Abstract: FR-PO026
Interpretable Machine Learning-Based Individual Analysis of AKI in Immune Checkpoint Inhibitor Therapy
Session Information
- AI, Digital Health, Data Science - II
November 03, 2023 | Location: Exhibit Hall, Pennsylvania Convention Center
Abstract Time: 10:00 AM - 12:00 PM
Category: Augmented Intelligence, Digital Health, and Data Science
- 300 Augmented Intelligence, Digital Health, and Data Science
Authors
- Sakuragi, Minoru, Department of Biomedical Data Intelligence, Graduate School of Medicine, Kyoto University, Kyoto, Japan
- Uchino, Eiichiro, Department of Biomedical Data Intelligence, Graduate School of Medicine, Kyoto University, Kyoto, Japan
- Sato, Noriaki, Department of Biomedical Data Intelligence, Graduate School of Medicine, Kyoto University, Kyoto, Japan
- Matsubara, Takeshi, Department of Nephrology, Graduate School of Medicine, Kyoto University, Kyoto, Japan
- Kojima, Ryosuke, Department of Biomedical Data Intelligence, Graduate School of Medicine, Kyoto University, Kyoto, Japan
- Yanagita, Motoko, Department of Nephrology, Graduate School of Medicine, Kyoto University, Kyoto, Japan
- Okuno, Yasushi, Department of Biomedical Data Intelligence, Graduate School of Medicine, Kyoto University, Kyoto, Japan
Background
Acute kidney injury (AKI) is a critical complication in immune checkpoint inhibitor (ICI) therapy.

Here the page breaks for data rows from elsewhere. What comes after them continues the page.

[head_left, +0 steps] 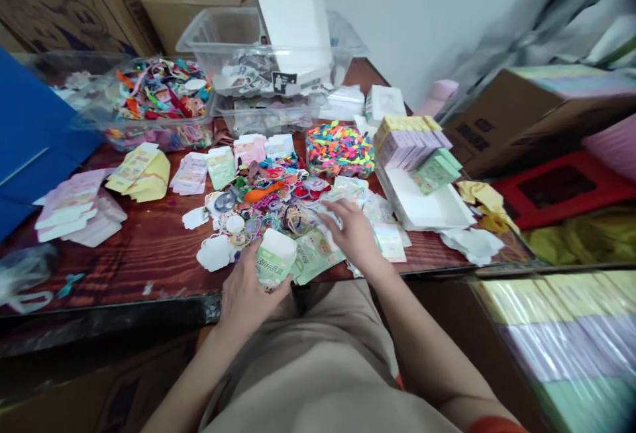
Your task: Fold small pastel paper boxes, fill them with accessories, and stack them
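The green box (272, 257) is at the near edge of the counter (163, 241), in the left hand (247, 295), whose fingers close around its sides; its white top flap stands up. Just beyond it, a flat green packet (318, 257) lies on the counter. The right hand (356, 231) is over the far side of that packet, its fingers bent and moderately apart (blurred, so I cannot tell whether they grip anything). Past both hands spreads a mixed heap of small colourful trinkets (268, 193), with white cards (216, 252) at its left edge. To the right, a white tray (422, 204) carries a row of yellow-and-purple boxes (410, 138). Behind the heap sits a tub of bright little pieces (340, 148). Farther back stand clear plastic bins (271, 105), stacked, and a cardboard carton (191, 9) near the wall (397, 16).
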### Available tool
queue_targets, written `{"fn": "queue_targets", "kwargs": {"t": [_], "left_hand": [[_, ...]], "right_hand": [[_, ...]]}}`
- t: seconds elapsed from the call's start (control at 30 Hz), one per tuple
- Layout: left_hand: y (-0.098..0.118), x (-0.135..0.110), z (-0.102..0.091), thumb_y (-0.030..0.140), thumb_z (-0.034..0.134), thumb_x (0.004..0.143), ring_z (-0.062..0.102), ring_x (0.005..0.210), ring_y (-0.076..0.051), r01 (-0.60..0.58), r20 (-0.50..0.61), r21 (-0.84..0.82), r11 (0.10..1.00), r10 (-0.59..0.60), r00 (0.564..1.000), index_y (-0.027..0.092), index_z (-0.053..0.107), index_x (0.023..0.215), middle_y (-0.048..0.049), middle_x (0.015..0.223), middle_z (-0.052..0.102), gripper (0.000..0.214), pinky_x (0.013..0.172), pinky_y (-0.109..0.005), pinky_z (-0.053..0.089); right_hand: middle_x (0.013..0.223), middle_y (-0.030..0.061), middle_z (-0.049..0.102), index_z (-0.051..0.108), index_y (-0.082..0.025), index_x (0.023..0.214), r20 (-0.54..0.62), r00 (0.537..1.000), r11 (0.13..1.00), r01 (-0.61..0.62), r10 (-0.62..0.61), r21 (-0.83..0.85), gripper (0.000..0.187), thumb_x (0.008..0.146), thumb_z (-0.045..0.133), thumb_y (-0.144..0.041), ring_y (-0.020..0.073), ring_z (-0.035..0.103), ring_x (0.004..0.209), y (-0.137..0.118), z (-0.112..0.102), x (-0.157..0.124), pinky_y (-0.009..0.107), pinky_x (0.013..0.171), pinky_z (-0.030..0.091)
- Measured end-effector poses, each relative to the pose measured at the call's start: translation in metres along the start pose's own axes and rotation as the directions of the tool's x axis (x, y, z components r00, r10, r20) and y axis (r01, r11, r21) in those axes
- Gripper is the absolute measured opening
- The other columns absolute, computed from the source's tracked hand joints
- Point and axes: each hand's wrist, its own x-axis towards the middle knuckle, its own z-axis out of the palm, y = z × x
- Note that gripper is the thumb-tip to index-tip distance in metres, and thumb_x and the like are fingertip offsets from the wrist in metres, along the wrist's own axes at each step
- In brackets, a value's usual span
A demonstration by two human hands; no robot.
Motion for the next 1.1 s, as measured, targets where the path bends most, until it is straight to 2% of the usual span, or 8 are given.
{"fn": "queue_targets", "kwargs": {"t": [0.07,0.13,0.3,0.47,0.67,0.8,0.93,1.1], "left_hand": [[0.006,0.002,0.001,0.046,0.074,0.076,0.067,0.110,-0.033,-0.002,0.032,-0.015,1.000,0.002,0.999,0.021,0.039,0.140,-0.0150,0.127,0.064,0.077,0.084,-0.039,0.056],[0.010,0.002,0.003,0.045,0.072,0.078,0.066,0.113,-0.032,-0.020,0.069,-0.037,0.999,0.023,0.997,0.021,0.037,0.142,-0.0144,0.129,0.063,0.077,0.086,-0.038,0.056],[0.020,0.002,0.012,0.043,0.069,0.082,0.063,0.118,-0.032,-0.117,0.115,-0.052,0.992,0.122,0.986,0.022,0.035,0.145,-0.0146,0.132,0.060,0.075,0.090,-0.039,0.055],[0.035,0.002,0.022,0.041,0.070,0.081,0.066,0.109,-0.032,-0.136,0.161,-0.046,0.990,0.142,0.977,0.020,0.039,0.142,-0.0147,0.123,0.064,0.072,0.084,-0.039,0.056],[0.035,-0.004,0.025,0.042,0.069,0.082,0.065,0.112,-0.032,-0.114,0.146,-0.061,0.992,0.122,0.982,0.021,0.040,0.141,-0.0153,0.124,0.064,0.070,0.087,-0.041,0.056],[0.031,-0.008,0.025,0.045,0.072,0.079,0.066,0.110,-0.031,-0.078,0.057,-0.106,0.991,0.084,0.995,0.024,0.042,0.140,-0.0131,0.123,0.066,0.071,0.088,-0.040,0.056],[0.034,-0.007,0.025,0.044,0.073,0.079,0.066,0.112,-0.032,-0.066,0.074,-0.155,0.986,0.078,0.994,0.023,0.044,0.138,-0.0136,0.126,0.066,0.070,0.088,-0.040,0.056],[0.039,-0.008,0.025,0.044,0.073,0.078,0.065,0.114,-0.032,-0.074,0.111,-0.191,0.979,0.097,0.989,0.021,0.046,0.139,-0.0145,0.127,0.066,0.070,0.092,-0.041,0.055]], "right_hand": [[0.116,0.0219,0.064,0.061,-0.009,0.130,-0.048,0.979,0.948,-0.203,0.197,-0.246,0.043,0.093,0.057,-0.032,0.0361,0.059,0.106,0.038,-0.011,-0.002,0.051,0.092,0.047],[0.123,0.0240,0.062,0.057,-0.007,0.134,-0.022,0.954,0.889,-0.288,0.300,-0.356,0.053,0.088,0.063,-0.032,0.0391,0.057,0.111,0.070,-0.021,-0.008,0.053,0.094,0.046],[0.118,0.0165,0.065,0.060,-0.013,0.132,0.058,0.947,0.910,-0.287,0.317,-0.298,0.059,0.079,0.074,-0.035,0.0311,0.062,0.109,0.110,-0.031,-0.022,0.042,0.095,0.048],[0.095,0.0096,0.066,0.066,-0.012,0.123,0.043,0.957,0.942,-0.273,0.287,-0.197,0.043,0.082,0.065,-0.024,0.0246,0.064,0.090,0.113,-0.030,-0.014,0.037,0.085,0.051],[0.101,0.0118,0.067,0.067,-0.015,0.122,-0.065,0.978,0.974,-0.202,0.197,-0.098,0.037,0.093,0.050,-0.029,0.0241,0.067,0.088,0.101,-0.052,-0.036,0.036,0.079,0.053],[0.105,0.0131,0.069,0.063,-0.018,0.128,0.005,0.958,0.931,-0.277,0.287,-0.236,0.044,0.090,0.059,-0.039,0.0271,0.067,0.088,0.094,-0.061,-0.075,0.038,0.077,0.053],[0.116,0.0174,0.065,0.054,-0.016,0.139,0.062,0.943,0.869,-0.275,0.328,-0.411,0.062,0.082,0.069,-0.037,0.0329,0.065,0.099,0.096,-0.054,-0.097,0.044,0.084,0.052],[0.107,0.0153,0.070,0.063,-0.014,0.126,0.036,0.935,0.861,-0.308,0.352,-0.404,0.041,0.088,0.058,-0.030,0.0290,0.068,0.090,0.101,-0.059,-0.094,0.037,0.076,0.052]]}}
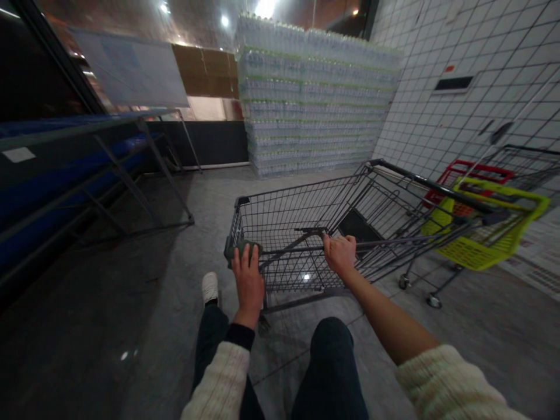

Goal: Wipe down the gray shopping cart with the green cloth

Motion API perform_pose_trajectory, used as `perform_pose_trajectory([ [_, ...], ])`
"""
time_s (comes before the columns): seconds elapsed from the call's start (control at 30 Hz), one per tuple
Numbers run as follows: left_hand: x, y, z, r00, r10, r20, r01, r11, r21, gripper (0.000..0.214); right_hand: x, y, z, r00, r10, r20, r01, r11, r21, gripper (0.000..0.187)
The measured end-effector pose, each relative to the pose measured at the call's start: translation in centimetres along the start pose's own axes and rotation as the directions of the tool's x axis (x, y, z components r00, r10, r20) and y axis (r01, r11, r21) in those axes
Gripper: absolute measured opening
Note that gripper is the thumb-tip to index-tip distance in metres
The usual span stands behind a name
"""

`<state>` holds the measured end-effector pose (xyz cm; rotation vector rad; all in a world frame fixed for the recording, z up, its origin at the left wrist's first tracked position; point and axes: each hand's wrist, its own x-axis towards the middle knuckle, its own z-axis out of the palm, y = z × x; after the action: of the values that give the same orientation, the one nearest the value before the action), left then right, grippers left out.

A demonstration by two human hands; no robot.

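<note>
A dark grey wire shopping cart (301, 204) stands before me, its push handle (429, 184) away to the right. My left hand (248, 283) lies over a dark green cloth (249, 248), pressing it against the near front corner of the basket. The cloth is partly hidden under my fingers. My right hand (340, 254) is closed in a fist around the near top rail of the cart, further along the same side. A dark bent bar or strap (297, 242) runs over the rim between my two hands; which it is, I cannot tell.
A yellow-green shopping basket (481, 233) sits on a wheeled frame at the right, by a red basket (455, 175). Tall stacks of wrapped bottles (315, 99) stand at the back beside a tiled wall (437, 52). A metal-framed rack (144, 140) lines the left.
</note>
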<state>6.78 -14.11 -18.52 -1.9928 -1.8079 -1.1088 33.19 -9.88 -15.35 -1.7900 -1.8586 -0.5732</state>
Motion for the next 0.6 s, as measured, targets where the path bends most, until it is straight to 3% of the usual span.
perform_pose_trajectory([
  [0.1,0.2,5.4,2.0,0.997,0.062,0.049,-0.060,0.997,-0.044,0.065,0.1,-0.3,0.1,1.000,-0.004,0.001,0.004,1.000,-0.024,0.051],
  [0.2,-0.3,10.6,3.5,0.970,0.225,0.090,-0.217,0.972,-0.096,0.062,0.1,-0.5,0.1,1.000,-0.012,0.013,0.012,0.999,-0.037,0.050],
  [0.3,-0.9,12.4,4.1,0.933,0.348,0.092,-0.338,0.935,-0.110,0.058,0.0,-0.6,-0.1,0.999,-0.032,0.033,0.033,0.999,-0.025,0.048],
  [0.37,-1.3,10.9,3.9,0.922,0.379,0.080,-0.373,0.924,-0.089,0.058,-0.2,-0.6,-0.1,0.999,-0.028,0.028,0.029,0.999,-0.019,0.048],
  [0.43,-1.5,7.7,3.2,0.935,0.350,0.062,-0.347,0.937,-0.044,0.060,-0.2,-0.6,-0.1,1.000,-0.014,0.014,0.015,1.000,-0.020,0.050],
  [0.6,-1.1,-1.8,-0.3,0.997,0.072,0.018,-0.073,0.991,0.108,0.064,-0.2,-0.6,-0.2,1.000,0.001,0.000,-0.001,1.000,-0.007,0.051],
])
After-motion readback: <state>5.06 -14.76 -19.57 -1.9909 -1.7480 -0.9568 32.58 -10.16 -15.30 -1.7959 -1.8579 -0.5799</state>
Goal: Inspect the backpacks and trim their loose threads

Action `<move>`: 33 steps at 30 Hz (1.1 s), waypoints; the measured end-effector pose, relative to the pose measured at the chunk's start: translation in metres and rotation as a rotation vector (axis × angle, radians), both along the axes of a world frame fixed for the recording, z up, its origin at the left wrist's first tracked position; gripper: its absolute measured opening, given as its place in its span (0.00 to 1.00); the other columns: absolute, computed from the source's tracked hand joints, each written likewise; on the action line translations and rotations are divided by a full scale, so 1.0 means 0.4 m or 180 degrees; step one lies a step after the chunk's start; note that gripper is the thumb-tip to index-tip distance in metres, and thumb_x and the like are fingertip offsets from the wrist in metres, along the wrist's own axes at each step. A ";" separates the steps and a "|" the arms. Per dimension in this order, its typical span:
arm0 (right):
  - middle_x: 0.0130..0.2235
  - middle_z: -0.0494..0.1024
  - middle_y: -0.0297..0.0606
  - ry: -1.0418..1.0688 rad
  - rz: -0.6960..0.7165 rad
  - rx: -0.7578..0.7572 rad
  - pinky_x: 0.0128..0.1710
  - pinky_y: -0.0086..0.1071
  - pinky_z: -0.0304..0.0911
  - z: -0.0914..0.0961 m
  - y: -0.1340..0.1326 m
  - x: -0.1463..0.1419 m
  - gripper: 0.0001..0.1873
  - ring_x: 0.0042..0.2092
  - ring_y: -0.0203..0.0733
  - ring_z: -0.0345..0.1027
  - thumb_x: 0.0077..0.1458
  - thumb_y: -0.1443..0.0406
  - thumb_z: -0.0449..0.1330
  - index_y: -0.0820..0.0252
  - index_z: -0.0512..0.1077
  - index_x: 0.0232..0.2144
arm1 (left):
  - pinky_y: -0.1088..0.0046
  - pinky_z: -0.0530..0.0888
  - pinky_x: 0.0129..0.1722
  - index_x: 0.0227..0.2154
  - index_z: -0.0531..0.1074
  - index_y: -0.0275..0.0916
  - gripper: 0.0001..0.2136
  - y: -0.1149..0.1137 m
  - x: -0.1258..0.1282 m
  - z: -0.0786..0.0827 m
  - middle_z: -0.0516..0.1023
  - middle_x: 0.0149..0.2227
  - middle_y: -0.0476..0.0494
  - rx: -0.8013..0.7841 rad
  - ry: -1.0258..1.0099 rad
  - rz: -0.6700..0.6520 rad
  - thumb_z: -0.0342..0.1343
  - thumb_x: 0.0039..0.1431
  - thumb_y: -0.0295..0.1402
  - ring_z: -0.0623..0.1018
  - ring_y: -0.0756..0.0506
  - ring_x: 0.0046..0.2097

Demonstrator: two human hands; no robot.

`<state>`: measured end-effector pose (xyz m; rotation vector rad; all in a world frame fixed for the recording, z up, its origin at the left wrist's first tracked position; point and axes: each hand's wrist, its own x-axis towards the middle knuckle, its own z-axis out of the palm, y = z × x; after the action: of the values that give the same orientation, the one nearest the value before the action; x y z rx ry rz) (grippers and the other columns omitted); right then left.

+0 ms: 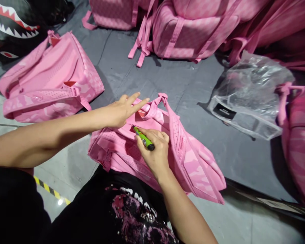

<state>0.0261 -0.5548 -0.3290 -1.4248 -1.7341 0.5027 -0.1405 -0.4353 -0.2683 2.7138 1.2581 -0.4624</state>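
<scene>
A pink camouflage backpack [193, 162] lies back-side up in front of me, partly on my lap. My left hand [122, 110] rests on its top near the carry handle [159, 101], fingers stretched out and flat. My right hand [155, 149] is closed around a small green tool with a black end [144, 138], its tip pressed against the bag's back panel just below the left hand.
Another pink backpack [48, 78] lies to the left, several more [193, 30] are piled at the back and right. A clear plastic bag [251, 95] sits on the grey sheet [167, 78] at right. A black shark-mouth bag [12, 23] is at top left. Yellow-black floor tape [51, 191] runs at lower left.
</scene>
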 end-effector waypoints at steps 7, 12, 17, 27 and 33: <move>0.39 0.83 0.40 -0.0310 -0.0027 0.0086 0.49 0.47 0.60 0.023 -0.004 0.012 0.10 0.42 0.49 0.75 0.60 0.65 0.61 0.57 0.78 0.43 | 0.61 0.70 0.56 0.72 0.31 0.52 0.51 0.011 -0.013 -0.002 0.39 0.74 0.34 -0.0104 -0.0141 -0.0107 0.57 0.53 0.21 0.63 0.33 0.65; 0.38 0.83 0.40 -0.0479 -0.0082 0.0129 0.48 0.47 0.61 0.033 -0.008 0.018 0.08 0.41 0.50 0.75 0.60 0.66 0.60 0.58 0.77 0.42 | 0.62 0.72 0.53 0.72 0.30 0.48 0.47 -0.019 -0.022 0.017 0.34 0.74 0.29 -0.0066 -0.0329 0.0418 0.54 0.58 0.25 0.63 0.32 0.67; 0.40 0.83 0.40 -0.0366 -0.0062 0.0090 0.48 0.46 0.61 0.030 -0.006 0.033 0.09 0.42 0.49 0.75 0.60 0.66 0.61 0.60 0.78 0.42 | 0.65 0.75 0.47 0.71 0.29 0.49 0.46 -0.019 -0.012 0.031 0.52 0.68 0.29 -0.0313 0.0086 0.0737 0.55 0.60 0.30 0.75 0.35 0.56; 0.38 0.84 0.37 -0.0182 -0.0073 0.0206 0.47 0.44 0.57 0.002 0.017 -0.012 0.09 0.42 0.46 0.75 0.60 0.64 0.62 0.59 0.79 0.43 | 0.66 0.74 0.46 0.72 0.31 0.49 0.46 -0.019 0.000 0.024 0.54 0.67 0.34 -0.0209 0.0004 0.0759 0.54 0.59 0.29 0.76 0.38 0.53; 0.37 0.83 0.38 -0.0156 -0.0044 0.0104 0.46 0.44 0.58 0.003 0.015 -0.006 0.09 0.41 0.47 0.75 0.60 0.62 0.63 0.59 0.80 0.41 | 0.65 0.74 0.47 0.72 0.33 0.47 0.45 -0.018 0.001 0.020 0.56 0.66 0.32 -0.0210 -0.0097 0.0794 0.55 0.58 0.26 0.76 0.38 0.53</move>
<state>0.0236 -0.5487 -0.3279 -1.4359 -1.7622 0.4334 -0.1403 -0.4425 -0.2605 2.4558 1.5179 -0.4234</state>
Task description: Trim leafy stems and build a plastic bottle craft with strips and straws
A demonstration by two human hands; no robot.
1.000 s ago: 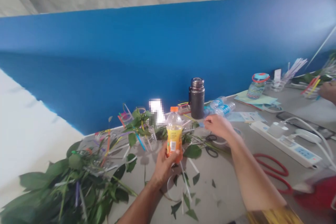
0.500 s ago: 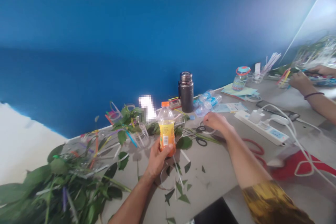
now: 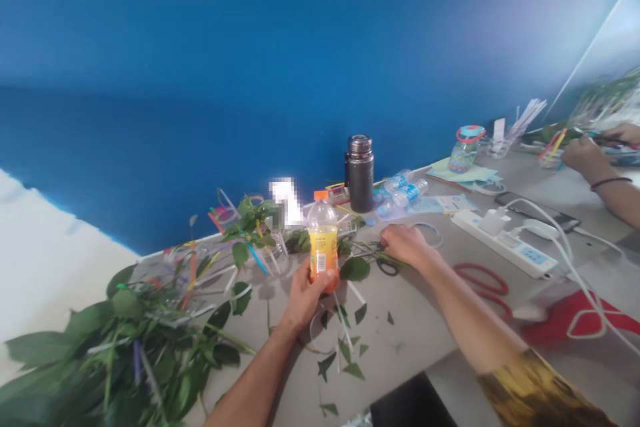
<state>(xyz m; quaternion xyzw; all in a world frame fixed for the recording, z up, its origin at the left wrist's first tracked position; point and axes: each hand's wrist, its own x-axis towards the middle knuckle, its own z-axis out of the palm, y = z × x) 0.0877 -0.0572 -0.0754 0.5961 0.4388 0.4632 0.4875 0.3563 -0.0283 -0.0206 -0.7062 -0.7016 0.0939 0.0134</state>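
On your worktop [image 3: 400, 340], leafy cuttings [image 3: 125, 327] lie to your left, a vacuum flask [image 3: 359, 173] stands at the far edge, and a power strip [image 3: 500, 243] lies to your right, with scissors [image 3: 483, 287] just before it.

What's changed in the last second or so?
The right hand has moved down from above the black-handled scissors to the green stems lying across them, and now partly hides the scissors. Nothing shows it taking hold. The left hand still grips the orange-capped plastic bottle.
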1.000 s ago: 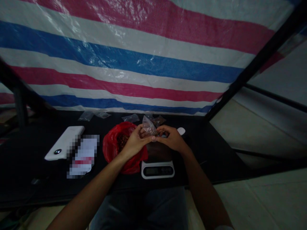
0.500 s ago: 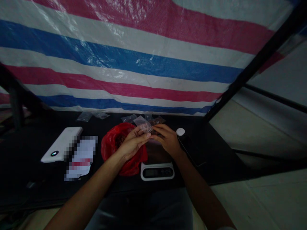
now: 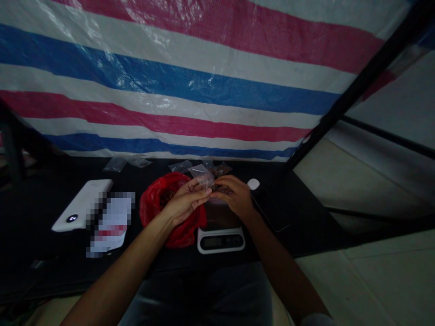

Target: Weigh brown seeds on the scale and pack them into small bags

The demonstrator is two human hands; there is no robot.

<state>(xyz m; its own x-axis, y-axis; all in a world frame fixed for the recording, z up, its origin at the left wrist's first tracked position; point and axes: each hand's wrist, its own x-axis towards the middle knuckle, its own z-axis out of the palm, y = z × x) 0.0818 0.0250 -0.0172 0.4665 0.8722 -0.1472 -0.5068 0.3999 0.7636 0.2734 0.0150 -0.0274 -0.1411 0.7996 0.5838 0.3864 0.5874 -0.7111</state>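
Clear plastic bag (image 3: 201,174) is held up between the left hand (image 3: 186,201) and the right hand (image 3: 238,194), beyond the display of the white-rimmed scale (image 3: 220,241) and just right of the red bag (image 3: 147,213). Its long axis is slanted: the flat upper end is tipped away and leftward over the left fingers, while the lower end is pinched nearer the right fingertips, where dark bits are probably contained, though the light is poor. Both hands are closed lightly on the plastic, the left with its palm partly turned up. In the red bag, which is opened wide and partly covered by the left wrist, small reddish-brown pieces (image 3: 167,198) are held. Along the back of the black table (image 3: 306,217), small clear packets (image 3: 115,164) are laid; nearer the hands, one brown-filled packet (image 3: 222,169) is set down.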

Since the etiologies of AKI in cancer therapy vary among patients, clarifying AKI causes in individuals is critical for optimal cancer treatment. Although it is essential to individually analyze ICI-treated patients for underlying pathologies existing behind each AKI onset occurring at different times, these analyses have not been realized with conventional clinical research methods.
Methods
We created a dataset from the electronic medical records (EMR) of 616 patients who received ICI therapy at the Kyoto University Hospital from July 2014 to September 2019. AKI was defined by serum creatinine changes based on the KDIGO guideline. We developed a gradient-boosting decision tree-based machine learning (ML) model continuously predicting AKI within 7 days from each time point, using 287 clinical variables obtained from EMR as input features. We noted that the temporal changes in individual predictive reasoning in AKI prediction models represented the key features contributing to each AKI prediction, and clustered AKI patients based on the pattern of features with high predictive contribution quantified in time-series by SHapley Additive exPlanations (SHAP), a model interpretation framework. We searched for common clinical backgrounds of AKI patients in each cluster, compared with annotation by three nephrologists.
Results
One hundred and twelve patients (18.2%) had at least one AKI episode. They were clustered per key features and their SHAP value patterns, and the nephrologists assessed the clusters’ clinical relevance. Receiver operating characteristic analysis revealed that the area under the curve was 0.880. Patients with AKI were categorized into four clusters with significant prognostic differences (p=0.010). The leading causes of AKI for each cluster, such as hypovolemia, drug-related, and cancer cachexia, were all clinically interpretable, which conventional approaches cannot obtain.
Conclusion
Our results enabled us to clarify the background of AKI development in ICI-treated patients with complicated AKI risks and suggested the potential for applying ML prediction models as interpretable artificial intelligence to medical care, which had been a challenge to explainability.